One hundred years ago this week World War I commenced and the specter of World War III is at our doorstep. Secretary of State John Kerry unilaterally surrendered to ISIS in Iraq by stating unequivocally to regional powers that the conflict will not be solved by military means. The very idea that ISIS will sit down at any table and peacefully resolve any issues is a fairytale. The ISLAMIC Caliphate is on a mission from GOD and will not be dealing with infidels in any manner other than their demise or the threat of their own demise. It is as simple as that. As I have said previously: World War III has commenced, it just hasn’t been publically admitted yet. Kerry’s statements are the height of irresponsibility to the American people.

GDP collapse

Yesterday’s revision to GDP was a nightmare on Main Street both on the headline number and internally looking at its components. Originally called at up 2%, then the first report of up .1%, first revision was down 1% and this revision taking it to down 2.9%. We were told over and over it was the weather. NOPE.

US First Quarter GDP

Look closely at the HORROR show the revision has been. It was a collapse in healthcare spending as a result of OBAMACARE (healthcare spending down over 6%), a collapse in private investment, a surge in imports (surge in liabilities) and a collapse in exports (collapse in income and sales).
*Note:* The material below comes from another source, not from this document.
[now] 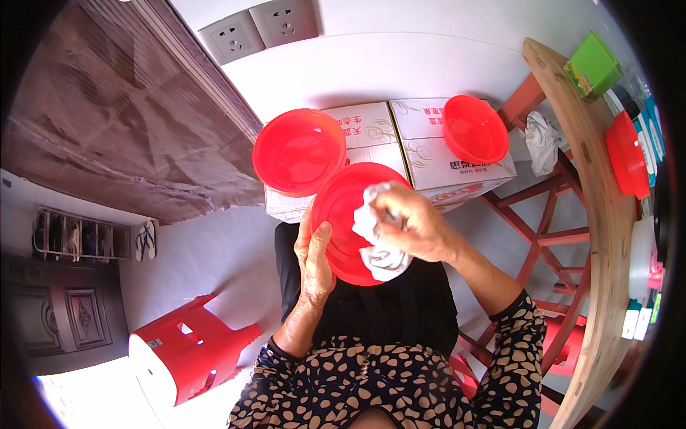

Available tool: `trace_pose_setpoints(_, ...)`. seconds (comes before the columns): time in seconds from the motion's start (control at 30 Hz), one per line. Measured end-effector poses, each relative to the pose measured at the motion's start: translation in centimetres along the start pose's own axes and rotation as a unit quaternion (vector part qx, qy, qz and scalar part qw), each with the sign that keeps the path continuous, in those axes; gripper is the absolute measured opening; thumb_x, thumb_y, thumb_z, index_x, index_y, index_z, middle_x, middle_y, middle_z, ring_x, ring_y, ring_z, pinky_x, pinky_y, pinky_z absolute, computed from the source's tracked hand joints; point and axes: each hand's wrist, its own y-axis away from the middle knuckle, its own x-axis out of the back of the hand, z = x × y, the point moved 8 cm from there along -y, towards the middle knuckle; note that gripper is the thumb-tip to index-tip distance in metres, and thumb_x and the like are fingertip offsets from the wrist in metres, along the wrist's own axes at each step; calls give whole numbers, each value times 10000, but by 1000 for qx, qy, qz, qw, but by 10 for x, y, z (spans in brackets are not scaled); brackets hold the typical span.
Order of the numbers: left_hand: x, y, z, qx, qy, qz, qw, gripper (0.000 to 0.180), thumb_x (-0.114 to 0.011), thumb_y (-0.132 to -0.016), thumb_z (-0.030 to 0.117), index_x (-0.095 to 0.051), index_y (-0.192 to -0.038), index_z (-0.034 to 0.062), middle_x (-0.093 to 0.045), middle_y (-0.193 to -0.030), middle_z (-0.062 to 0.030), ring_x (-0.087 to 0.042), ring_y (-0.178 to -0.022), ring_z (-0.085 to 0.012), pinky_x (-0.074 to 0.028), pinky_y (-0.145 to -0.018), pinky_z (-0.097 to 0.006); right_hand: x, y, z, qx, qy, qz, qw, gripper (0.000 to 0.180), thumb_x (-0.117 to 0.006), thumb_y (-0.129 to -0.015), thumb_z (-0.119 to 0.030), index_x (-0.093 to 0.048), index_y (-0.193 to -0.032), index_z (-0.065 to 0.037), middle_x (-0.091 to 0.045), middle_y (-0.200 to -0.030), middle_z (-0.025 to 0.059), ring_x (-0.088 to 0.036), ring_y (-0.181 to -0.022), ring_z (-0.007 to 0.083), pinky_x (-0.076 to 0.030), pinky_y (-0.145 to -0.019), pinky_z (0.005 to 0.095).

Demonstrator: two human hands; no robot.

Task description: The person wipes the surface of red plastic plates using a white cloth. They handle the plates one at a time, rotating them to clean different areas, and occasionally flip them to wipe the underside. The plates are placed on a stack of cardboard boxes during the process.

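Plastic, red and round: a red basin [343, 214] is held up in front of the person's lap, tilted so its open face turns toward the camera. The left hand [314, 261] grips its left rim, thumb on the inside, fingers hidden behind. The right hand [414, 225] is closed around a crumpled white cloth [379, 247] and presses it against the basin's inner wall on the right side, so the cloth lies between palm and plastic. The basin sits between both hands; being round, it shows no long axis, and its face slants up and to the left.

Just beyond it stand two white cardboard boxes [429, 154] side by side on the floor. A second red basin [299, 151] rests on the left box, a third red basin [475, 129] on the right one. A red plastic stool [186, 350] stands at lower left. To the right curves a wooden table [597, 214] on red legs, bearing a green box [593, 66] and a red lid-like dish [627, 154]. Wall sockets [259, 30] sit above.
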Motion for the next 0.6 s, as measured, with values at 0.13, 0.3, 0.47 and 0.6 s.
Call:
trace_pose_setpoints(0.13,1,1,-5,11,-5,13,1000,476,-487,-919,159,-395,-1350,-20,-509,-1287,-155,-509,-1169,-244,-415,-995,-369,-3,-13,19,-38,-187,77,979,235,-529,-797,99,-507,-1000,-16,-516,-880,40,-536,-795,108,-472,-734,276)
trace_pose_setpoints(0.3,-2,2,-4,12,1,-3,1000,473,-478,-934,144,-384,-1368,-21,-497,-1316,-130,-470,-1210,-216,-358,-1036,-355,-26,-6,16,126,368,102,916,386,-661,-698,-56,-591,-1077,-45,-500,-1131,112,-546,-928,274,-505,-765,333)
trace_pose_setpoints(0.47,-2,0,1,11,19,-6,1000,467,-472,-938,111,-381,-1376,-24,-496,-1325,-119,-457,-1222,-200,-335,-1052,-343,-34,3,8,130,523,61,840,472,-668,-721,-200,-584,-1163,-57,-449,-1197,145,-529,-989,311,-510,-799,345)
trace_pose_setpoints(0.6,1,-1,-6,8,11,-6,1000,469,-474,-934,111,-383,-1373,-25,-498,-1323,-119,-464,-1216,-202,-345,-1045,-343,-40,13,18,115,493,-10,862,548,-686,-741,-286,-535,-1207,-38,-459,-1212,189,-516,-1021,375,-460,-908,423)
FOUR knock out blows to Keynesian linear thinking and highly questionable projections of a recovering economy. The economy is real terms is not recovering, in nominal terms the piles of debt and leverage keep expanding and then called GROWTH.
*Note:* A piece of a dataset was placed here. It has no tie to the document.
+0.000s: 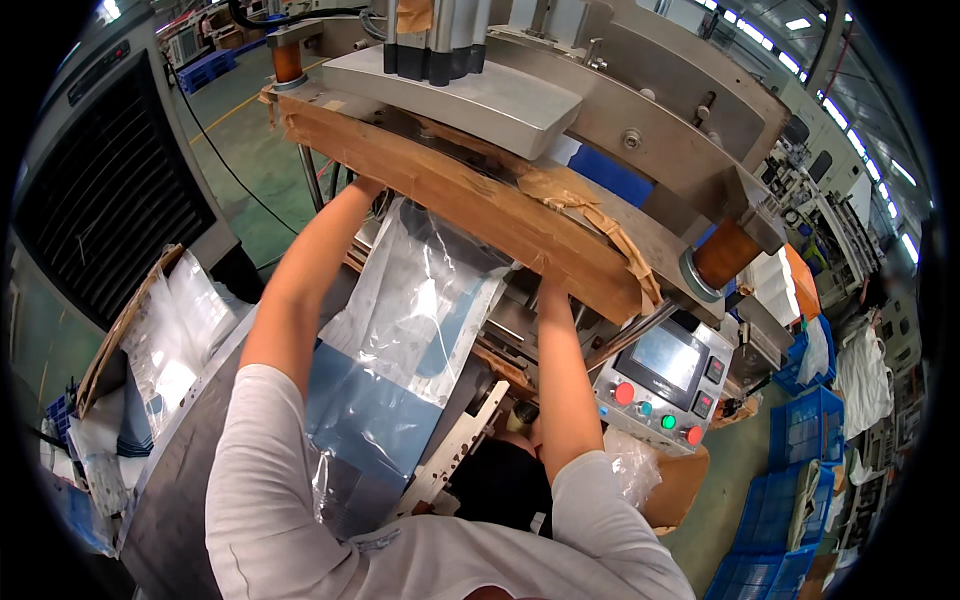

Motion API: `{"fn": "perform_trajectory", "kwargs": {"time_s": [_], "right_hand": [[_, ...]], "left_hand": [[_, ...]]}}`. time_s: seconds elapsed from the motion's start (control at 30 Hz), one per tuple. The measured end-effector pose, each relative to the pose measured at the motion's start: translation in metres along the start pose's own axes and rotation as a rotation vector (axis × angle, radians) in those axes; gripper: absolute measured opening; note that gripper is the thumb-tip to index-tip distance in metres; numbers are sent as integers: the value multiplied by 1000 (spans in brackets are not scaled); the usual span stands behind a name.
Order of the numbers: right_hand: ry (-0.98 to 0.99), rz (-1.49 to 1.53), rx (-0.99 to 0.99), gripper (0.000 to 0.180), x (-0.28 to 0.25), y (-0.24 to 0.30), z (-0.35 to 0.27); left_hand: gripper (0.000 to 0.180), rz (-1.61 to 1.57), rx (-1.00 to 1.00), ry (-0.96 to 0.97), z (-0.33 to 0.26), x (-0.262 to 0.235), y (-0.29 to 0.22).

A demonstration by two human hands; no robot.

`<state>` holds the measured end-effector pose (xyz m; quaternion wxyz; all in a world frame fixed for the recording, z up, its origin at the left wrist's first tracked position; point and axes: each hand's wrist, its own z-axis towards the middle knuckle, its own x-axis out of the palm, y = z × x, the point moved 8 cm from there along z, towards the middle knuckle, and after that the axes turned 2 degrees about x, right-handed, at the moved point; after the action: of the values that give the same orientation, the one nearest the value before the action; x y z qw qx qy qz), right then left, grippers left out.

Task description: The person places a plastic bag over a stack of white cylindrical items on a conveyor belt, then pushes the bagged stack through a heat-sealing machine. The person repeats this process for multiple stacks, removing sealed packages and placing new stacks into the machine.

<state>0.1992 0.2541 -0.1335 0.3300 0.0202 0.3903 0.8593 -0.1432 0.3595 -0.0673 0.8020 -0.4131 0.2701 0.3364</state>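
Both my arms reach forward under the brown-taped beam (450, 200) of a metal press machine. At the beam's left part, my left hand (367, 188) goes under the edge, with its fingers hidden. My right hand (551, 284) passes under the same beam further right, its fingers hidden too. Between my forearms lies a clear plastic sheet or bag (415, 300), shiny and creased, its far end running under the beam. Blue-grey flat material (375, 410) shows nearer my body. Whether either hand grips the plastic cannot be seen.
Right of my right arm is a control panel (665, 375) with a screen and coloured buttons. A cardboard box (683, 490) holds crumpled clear plastic. Stacked blue crates (790, 500) stand at far right. At left are plastic packages (170, 350) and a black-grilled cabinet (115, 190).
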Motion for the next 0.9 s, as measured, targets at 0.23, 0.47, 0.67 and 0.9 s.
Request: {"fn": "perform_trajectory", "kwargs": {"time_s": [0.23,0.47,0.67,0.9], "right_hand": [[78,-176,-107,28,-12,50,-26],[72,-10,-303,33,1,47,-20],[324,-47,-6,33,16,18,-7],[549,318,425,42,-55,56,-109]], "left_hand": [[25,139,111,56,-25,9,-48],[27,283,101,56,-24,18,-61],[29,362,99,48,-20,0,-68],[40,187,-6,282,-135,-3,-146]]}}
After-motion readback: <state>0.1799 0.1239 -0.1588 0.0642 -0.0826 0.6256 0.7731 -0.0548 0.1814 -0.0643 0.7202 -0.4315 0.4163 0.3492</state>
This is tens of billions of dollars economic activity that has disappeared. It foreshadows the coming bailout of the health insurance industry as its business is collapsing from the GOVERNMENT MANDATED policy cancellations in 2013 that HAVE NEVER RETURNED. Obamacare is higher priced and delivers much less services. Private sector investment will not return as there is no reward for doing so. Why would a company or individual invest when there is no INCOME GROWTH after real inflation? Incomes and revenues must rise for investment to become attractive. It’s why M&A is on FIRE, it is easy to buy existing business and customers rather than BUILD NEW ONES. Why would an entrepreneur risk his hard earned dollars, blood, sweat and tears to get to a level of success over $250,000 dollars a year when he or she can expect the taxman to confiscate it as soon as he reaches success? Washington has removed the incentives to produce. We are its vassals not its master.

Add to this, Dodd Frank restricting credit to the private sector, mandated health care benefits, EPA attacks on affordable energy and the hoax of climate change, the affordable care act and its 20 new taxes, runaway regulations of the small business sectors. Most readers don’t understand the damage done by the regulators. As Cicero once said:

“The more corrupt the state the more it legislates.”
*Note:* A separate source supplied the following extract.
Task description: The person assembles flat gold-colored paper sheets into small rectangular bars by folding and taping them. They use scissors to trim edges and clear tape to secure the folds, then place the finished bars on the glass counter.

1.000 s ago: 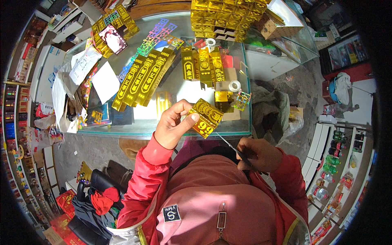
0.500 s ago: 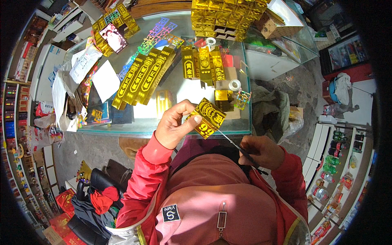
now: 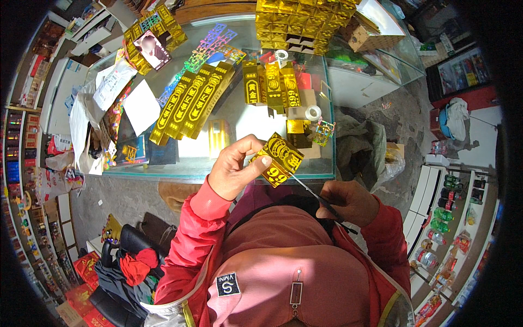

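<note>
Between the thumb and fingers of my left hand (image 3: 237, 166) is a piece of shiny gold card (image 3: 283, 150) with black-and-yellow print, held up just in front of the glass counter's near edge. My right hand (image 3: 348, 201) is closed round the dark handle of a thin tool with a slim metal shaft (image 3: 308, 187). The tool's far end meets the card's lower right edge; its tip is hidden, so I cannot tell whether it is a blade or scissors. Long gold printed strips (image 3: 190, 103) lie beyond my left hand, and shorter gold pieces (image 3: 274, 84) lie straight ahead.
The glass counter (image 3: 250, 175) spans the area ahead. A large stack of folded gold pieces (image 3: 302, 22) stands at its far side. Near it are a roll of tape (image 3: 312, 113) and a white sheet (image 3: 140, 107). A dark chair (image 3: 133, 242) with clothes is at lower left; shelves with bottles (image 3: 441, 220) line the right.
The gold card has tilted slightly and shifted a little toward me in my left hand. The right hand and the tool have barely moved.
</note>
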Motion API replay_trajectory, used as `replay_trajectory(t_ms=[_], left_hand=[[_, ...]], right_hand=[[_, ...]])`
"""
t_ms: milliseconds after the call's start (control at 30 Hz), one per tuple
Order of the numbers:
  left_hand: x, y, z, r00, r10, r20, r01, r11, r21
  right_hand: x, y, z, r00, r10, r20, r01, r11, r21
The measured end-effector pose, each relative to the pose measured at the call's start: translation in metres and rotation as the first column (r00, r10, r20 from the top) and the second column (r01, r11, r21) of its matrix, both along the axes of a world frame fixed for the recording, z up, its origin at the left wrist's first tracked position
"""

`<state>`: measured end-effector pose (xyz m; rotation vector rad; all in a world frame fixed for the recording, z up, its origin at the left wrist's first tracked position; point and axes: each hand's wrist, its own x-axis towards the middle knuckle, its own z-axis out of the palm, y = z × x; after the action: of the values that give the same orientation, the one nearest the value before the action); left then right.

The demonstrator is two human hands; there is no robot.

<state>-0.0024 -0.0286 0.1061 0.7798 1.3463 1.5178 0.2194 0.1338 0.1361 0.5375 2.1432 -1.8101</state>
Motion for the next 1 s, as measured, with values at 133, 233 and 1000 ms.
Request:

You can extend that to regulation which is a result of the laws. This administration learned its craft at the knee of Richard Daly and the Chicago style of POLITICS. Everything in the United States has been on sale to the highest bidder for the last 6 years since the chosen one was elected in 2008 with supermajorities in Congress. Pay the right price and that business becomes the turf of the crony capitalist who PAID UP. The regulations regulate the demand to their cronies and place impossible hurdles in the path of the entrepreneurs who wish to knock off the crony’s by providing more for less. People aren’t stupid contrary to Washington’s belief. They can spend their money, choose what’s right for themselves and their families in a far wiser manner than a bureaucrat or would be mandarin in the District of Corruption.

So they try and pass a law or regulation removing your ability to choose for yourself. It is an epidemic of INCONSTITUTIONAL government.

The world is unraveling at an astonishing pace. Today I will call it chart porn day. That is a day when we look at charts. Make brief comments and thoughts about them and move on to the next thought and chart.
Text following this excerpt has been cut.